No campo político, Arruda age como se estivesse acima das instituições. Líderes do DEM, como o deputado Ronaldo Caiado (GO) e o senador Demóstenes Torres (GO), queriam expulsá-lo do partido tão logo o escândalo do mensalão de Brasília se tornou público. Outros, mais contidos, como o senador Heráclito Fortes (PI) e o deputado Paulo Bornhausen (SC), exigiam que o governador tivesse tempo para se defender. O presidente da legenda, deputado Rodrigo Maia (RJ), concedeu oito dias para a defesa de Arruda. O governador, no entanto, em vez de apresentar uma defesa, resolveu ignorar o partido e suas instâncias. Recrutou aliados de outras legendas, como o senador Marconi Perillo (PSDB-GO), para pressionar o próprio partido, amea­çou os democratas insinuando que o dinheiro do mensalão de Brasília possa ter financiado campanhas do DEM em diversos Estados e, por fim, tentou dar um golpe na legenda recorrendo à Justiça em busca de uma liminar para impedir qualquer procedimento do DEM. Na tarde da quinta-feira 10, a ministra Carmem Lúcia, do Tribunal Superior Eleitoral (TSE), negou o pedido do governador.

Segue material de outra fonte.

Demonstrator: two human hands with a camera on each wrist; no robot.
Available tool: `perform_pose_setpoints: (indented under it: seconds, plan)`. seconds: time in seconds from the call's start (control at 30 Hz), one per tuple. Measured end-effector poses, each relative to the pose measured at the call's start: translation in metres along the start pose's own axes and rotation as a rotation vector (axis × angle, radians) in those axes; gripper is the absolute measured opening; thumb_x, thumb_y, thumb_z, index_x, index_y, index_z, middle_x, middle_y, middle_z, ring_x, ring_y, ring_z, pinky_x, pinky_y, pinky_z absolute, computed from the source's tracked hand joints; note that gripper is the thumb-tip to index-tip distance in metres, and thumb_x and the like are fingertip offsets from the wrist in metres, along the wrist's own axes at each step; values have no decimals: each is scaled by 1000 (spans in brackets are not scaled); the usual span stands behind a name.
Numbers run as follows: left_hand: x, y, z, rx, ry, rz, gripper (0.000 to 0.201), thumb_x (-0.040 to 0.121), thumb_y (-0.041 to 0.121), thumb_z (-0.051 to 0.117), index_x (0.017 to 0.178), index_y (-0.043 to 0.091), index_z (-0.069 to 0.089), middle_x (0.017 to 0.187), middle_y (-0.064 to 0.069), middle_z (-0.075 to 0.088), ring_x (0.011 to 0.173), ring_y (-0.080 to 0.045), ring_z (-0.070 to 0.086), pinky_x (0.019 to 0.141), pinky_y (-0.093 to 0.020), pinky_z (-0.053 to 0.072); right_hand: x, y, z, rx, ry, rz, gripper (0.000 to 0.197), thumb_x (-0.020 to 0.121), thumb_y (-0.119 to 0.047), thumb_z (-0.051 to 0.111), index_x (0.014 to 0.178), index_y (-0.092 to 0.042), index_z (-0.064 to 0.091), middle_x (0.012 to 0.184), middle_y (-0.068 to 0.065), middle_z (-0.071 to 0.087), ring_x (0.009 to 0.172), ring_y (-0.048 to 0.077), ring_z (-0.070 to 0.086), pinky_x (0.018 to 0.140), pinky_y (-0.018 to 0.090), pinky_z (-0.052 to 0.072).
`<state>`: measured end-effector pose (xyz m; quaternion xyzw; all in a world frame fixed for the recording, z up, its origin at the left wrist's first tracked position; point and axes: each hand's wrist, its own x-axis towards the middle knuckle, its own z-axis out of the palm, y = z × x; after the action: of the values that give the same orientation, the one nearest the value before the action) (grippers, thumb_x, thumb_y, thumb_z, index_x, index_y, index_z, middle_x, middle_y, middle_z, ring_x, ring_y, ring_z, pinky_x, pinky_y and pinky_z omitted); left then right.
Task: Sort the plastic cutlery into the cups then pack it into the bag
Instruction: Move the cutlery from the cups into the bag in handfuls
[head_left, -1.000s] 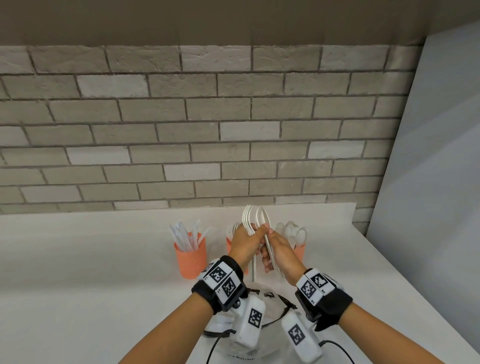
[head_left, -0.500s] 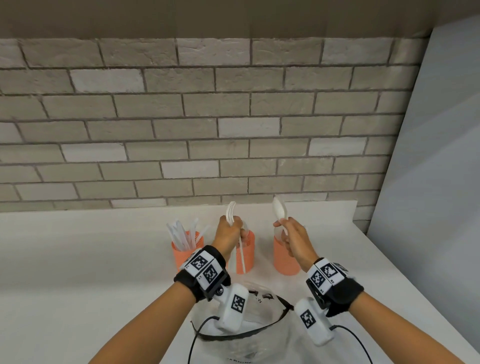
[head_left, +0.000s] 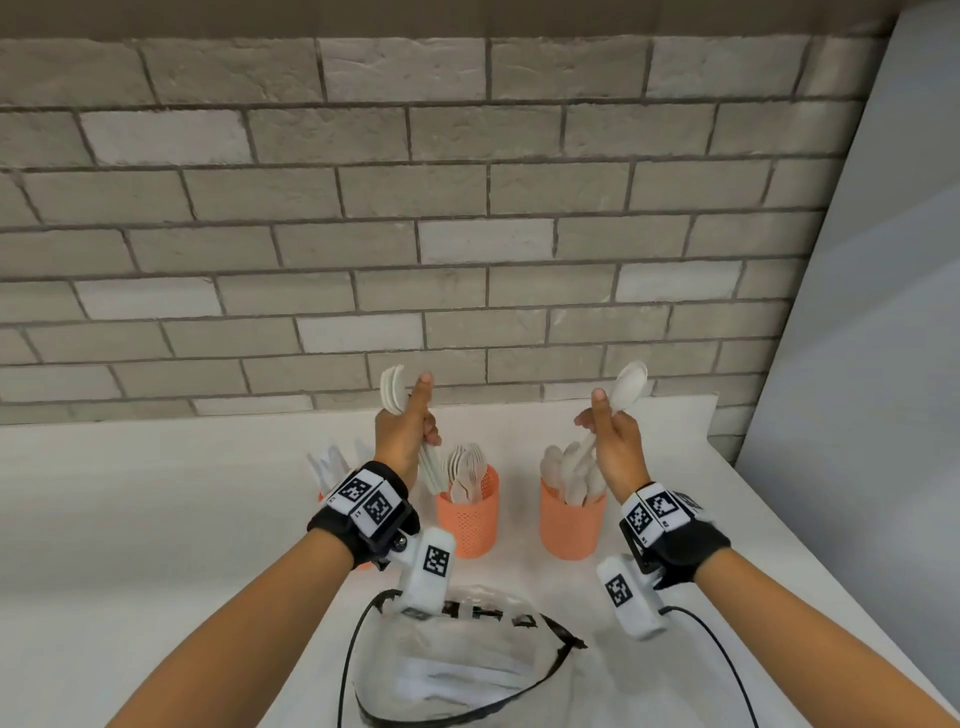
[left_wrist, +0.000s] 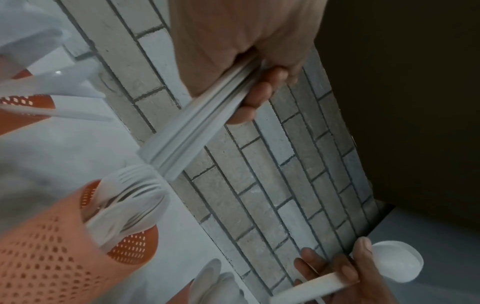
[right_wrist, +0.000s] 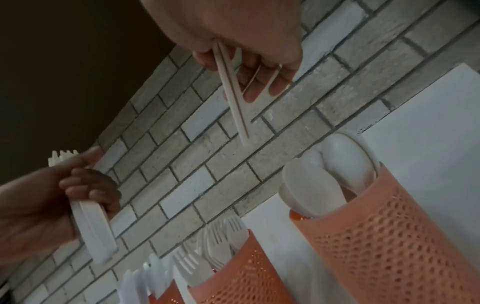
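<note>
Orange cups (head_left: 468, 514) under left hand (head_left: 402, 441) gripping forks (head_left: 393, 389), right hand (head_left: 615, 447) pinching spoon (head_left: 629, 387)

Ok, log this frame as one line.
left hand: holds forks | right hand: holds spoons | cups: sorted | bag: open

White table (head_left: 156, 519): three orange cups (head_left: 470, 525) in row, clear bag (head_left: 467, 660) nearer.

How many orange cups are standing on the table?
3. One cup stands on the right and holds spoons. One cup stands in the middle and holds forks. The third cup stands on the left, mostly hidden behind the left wrist.
</note>
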<state>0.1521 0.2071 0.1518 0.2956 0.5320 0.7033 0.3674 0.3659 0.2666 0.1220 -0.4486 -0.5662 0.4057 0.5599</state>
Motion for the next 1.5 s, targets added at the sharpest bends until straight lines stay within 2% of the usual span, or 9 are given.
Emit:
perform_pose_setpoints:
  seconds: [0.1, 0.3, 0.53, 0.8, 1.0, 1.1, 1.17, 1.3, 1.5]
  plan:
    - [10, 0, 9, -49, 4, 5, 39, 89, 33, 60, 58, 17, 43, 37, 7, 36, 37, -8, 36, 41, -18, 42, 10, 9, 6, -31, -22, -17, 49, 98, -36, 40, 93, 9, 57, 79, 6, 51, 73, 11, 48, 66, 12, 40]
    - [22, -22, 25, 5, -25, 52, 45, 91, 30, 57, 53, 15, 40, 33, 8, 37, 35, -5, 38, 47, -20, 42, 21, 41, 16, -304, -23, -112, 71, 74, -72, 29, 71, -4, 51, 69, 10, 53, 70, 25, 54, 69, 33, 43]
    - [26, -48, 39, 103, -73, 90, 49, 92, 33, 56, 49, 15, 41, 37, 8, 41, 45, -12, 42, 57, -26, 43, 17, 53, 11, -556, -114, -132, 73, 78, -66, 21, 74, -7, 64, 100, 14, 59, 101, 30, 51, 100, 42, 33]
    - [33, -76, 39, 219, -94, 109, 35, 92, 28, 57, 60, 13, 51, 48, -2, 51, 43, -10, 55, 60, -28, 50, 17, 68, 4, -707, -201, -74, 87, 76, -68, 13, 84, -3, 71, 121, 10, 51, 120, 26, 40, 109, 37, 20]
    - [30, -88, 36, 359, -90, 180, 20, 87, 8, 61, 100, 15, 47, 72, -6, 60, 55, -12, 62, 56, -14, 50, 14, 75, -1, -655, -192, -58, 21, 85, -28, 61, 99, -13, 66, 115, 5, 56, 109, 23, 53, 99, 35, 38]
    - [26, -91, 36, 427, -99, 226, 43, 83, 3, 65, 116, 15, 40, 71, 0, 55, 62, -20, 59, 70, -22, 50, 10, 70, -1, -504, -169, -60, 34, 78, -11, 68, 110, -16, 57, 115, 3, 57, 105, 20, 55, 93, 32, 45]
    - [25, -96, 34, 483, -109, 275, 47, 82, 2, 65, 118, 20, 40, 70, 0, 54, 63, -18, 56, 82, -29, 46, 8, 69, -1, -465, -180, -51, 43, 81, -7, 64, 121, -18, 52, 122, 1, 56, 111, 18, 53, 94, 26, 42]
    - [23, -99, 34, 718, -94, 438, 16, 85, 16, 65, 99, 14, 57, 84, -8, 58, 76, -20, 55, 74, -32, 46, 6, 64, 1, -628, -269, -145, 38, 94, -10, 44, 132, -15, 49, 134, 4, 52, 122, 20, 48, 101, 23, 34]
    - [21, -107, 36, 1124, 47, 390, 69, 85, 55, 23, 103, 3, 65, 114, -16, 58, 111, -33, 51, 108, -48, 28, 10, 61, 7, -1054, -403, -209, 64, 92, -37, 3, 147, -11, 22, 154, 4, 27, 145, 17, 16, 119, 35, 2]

Ao receber a informação, Arruda anunciou sua desfiliação do partido. No DEM, a decisão foi comemorada. “Demos uma grande resposta ao caso talvez mais grave de nossa história. Nos diferenciamos dos outros partidos”, afirmou Rodrigo Maia.

Quando deixou a legenda, Arruda disse que não mais seria candidato a cargo eletivo. Difícil de acreditar. Em 2001, quando renunciou ao mandato de senador para não ser cassado por fraudar o painel de votações do Senado, Arruda, às lágrimas, afirmou que jamais voltaria a cometer deslizes na vida pública. Convenceu e conseguiu voltar à política pelo voto direto. Desta vez, apesar do discurso oficial, Arruda já conta com uma equipe de assessores jurídicos para recorrer ao TSE, pedindo nova filiação partidária. Alegará que deixou o partido devido às pressões e, se conseguir outra legenda, planeja se candidatar a deputado federal. Seria uma alternativa para manter o foro privilegiado. Para isso, ele aposta na lentidão da Justiça e no controle que exerce sobre o parlamento local.

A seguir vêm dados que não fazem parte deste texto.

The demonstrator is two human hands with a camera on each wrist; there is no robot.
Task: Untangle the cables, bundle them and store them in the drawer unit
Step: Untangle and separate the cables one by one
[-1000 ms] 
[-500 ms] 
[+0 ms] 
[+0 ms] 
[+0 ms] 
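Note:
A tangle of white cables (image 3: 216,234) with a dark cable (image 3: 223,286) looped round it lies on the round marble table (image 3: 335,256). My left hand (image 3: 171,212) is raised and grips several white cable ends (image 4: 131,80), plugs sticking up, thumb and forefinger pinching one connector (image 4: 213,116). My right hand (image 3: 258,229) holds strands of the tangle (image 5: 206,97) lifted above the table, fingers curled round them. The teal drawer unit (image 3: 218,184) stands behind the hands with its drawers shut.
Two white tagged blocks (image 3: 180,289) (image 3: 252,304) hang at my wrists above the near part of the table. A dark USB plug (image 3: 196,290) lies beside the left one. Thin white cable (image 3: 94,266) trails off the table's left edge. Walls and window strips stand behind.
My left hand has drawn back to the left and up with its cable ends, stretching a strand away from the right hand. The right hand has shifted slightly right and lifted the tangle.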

O imperador Arruda age para calar a Câmara Distrital, onde será instalada uma CPI e são apreciados três pedidos de impeachment. Na semana passada, ele retirou do governo e devolveu à Câmara dois secretários que têm mandatos: a deputada Eliana Pedrosa (DEM), que estava na Secretaria do Desenvolvimento Social e assumiu a liderança do DEM, e Paulo Roriz (DEM), que deixou a Secretaria da Habitação. Com isso, Arruda consolida a maioria que tem na Câmara. Poderá ter aliados controlando a CPI e as demais comissões por onde deverão passar os pedidos de impeachment. O andar das investigações, no entanto, deverá atrapalhar os planos do governador e os parlamentares poderão ceder às pressões populares.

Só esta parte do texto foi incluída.